WORK ORDER
This exercise calls for an exact copy of the listing, with no pictures kept.

COLLECTED DATA
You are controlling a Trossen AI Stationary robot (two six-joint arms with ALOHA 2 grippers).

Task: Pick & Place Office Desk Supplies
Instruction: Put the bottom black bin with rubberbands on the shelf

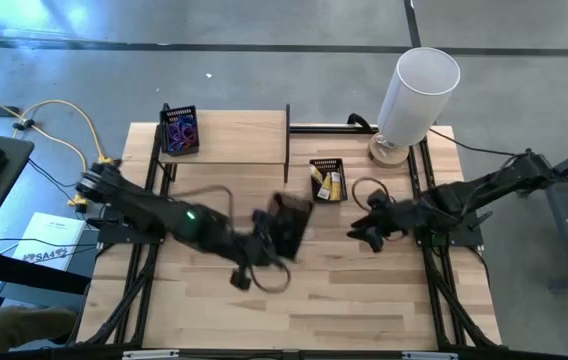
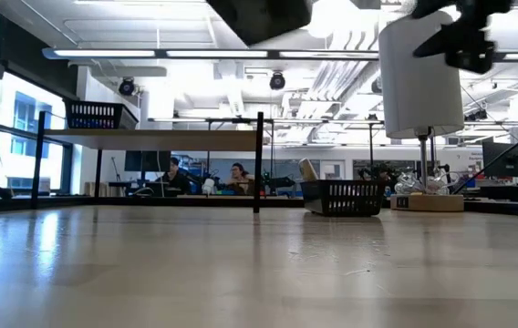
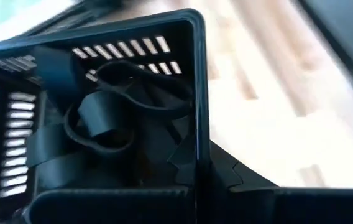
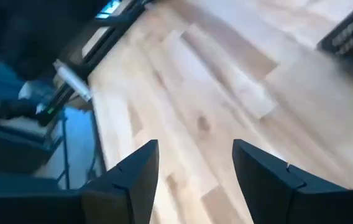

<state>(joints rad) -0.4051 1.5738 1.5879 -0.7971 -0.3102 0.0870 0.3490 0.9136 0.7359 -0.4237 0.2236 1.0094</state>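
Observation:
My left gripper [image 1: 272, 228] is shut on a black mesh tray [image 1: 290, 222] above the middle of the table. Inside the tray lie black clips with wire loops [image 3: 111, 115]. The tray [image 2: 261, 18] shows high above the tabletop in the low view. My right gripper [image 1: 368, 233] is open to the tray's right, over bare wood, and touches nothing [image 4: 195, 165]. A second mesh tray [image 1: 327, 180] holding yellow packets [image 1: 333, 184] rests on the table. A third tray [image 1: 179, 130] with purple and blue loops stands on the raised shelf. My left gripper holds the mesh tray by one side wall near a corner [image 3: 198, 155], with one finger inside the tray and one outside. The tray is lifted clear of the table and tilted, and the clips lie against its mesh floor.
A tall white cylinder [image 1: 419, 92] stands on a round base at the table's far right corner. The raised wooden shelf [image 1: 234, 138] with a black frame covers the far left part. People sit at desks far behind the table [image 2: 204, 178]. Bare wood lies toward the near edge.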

EXERCISE SOLUTION
You are controlling a Trossen AI Stationary robot (two six-joint arms with ALOHA 2 grippers).

Task: Pick & Place Office Desk Supplies
Instruction: Put the bottom black bin with rubberbands on the shelf


<state>(joints rad) -0.4051 1.5738 1.5879 -0.7971 -0.3102 0.0870 0.3490 0.9136 0.7359 -0.4237 0.2236 1.0094</state>
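Observation:
My left gripper [image 1: 272, 228] is shut on a black mesh tray [image 1: 290, 222] above the middle of the table. Inside the tray lie black clips with wire loops [image 3: 111, 115]. The tray [image 2: 261, 18] shows high above the tabletop in the low view. My right gripper [image 1: 368, 233] is open to the tray's right, over bare wood, and touches nothing [image 4: 195, 165]. A second mesh tray [image 1: 327, 180] holding yellow packets [image 1: 333, 184] rests on the table. A third tray [image 1: 179, 130] with purple and blue loops stands on the raised shelf. My left gripper holds the mesh tray by one side wall near a corner [image 3: 198, 155], with one finger inside the tray and one outside. The tray is lifted clear of the table and tilted, and the clips lie against its mesh floor.
A tall white cylinder [image 1: 419, 92] stands on a round base at the table's far right corner. The raised wooden shelf [image 1: 234, 138] with a black frame covers the far left part. People sit at desks far behind the table [image 2: 204, 178]. Bare wood lies toward the near edge.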

The exercise is done.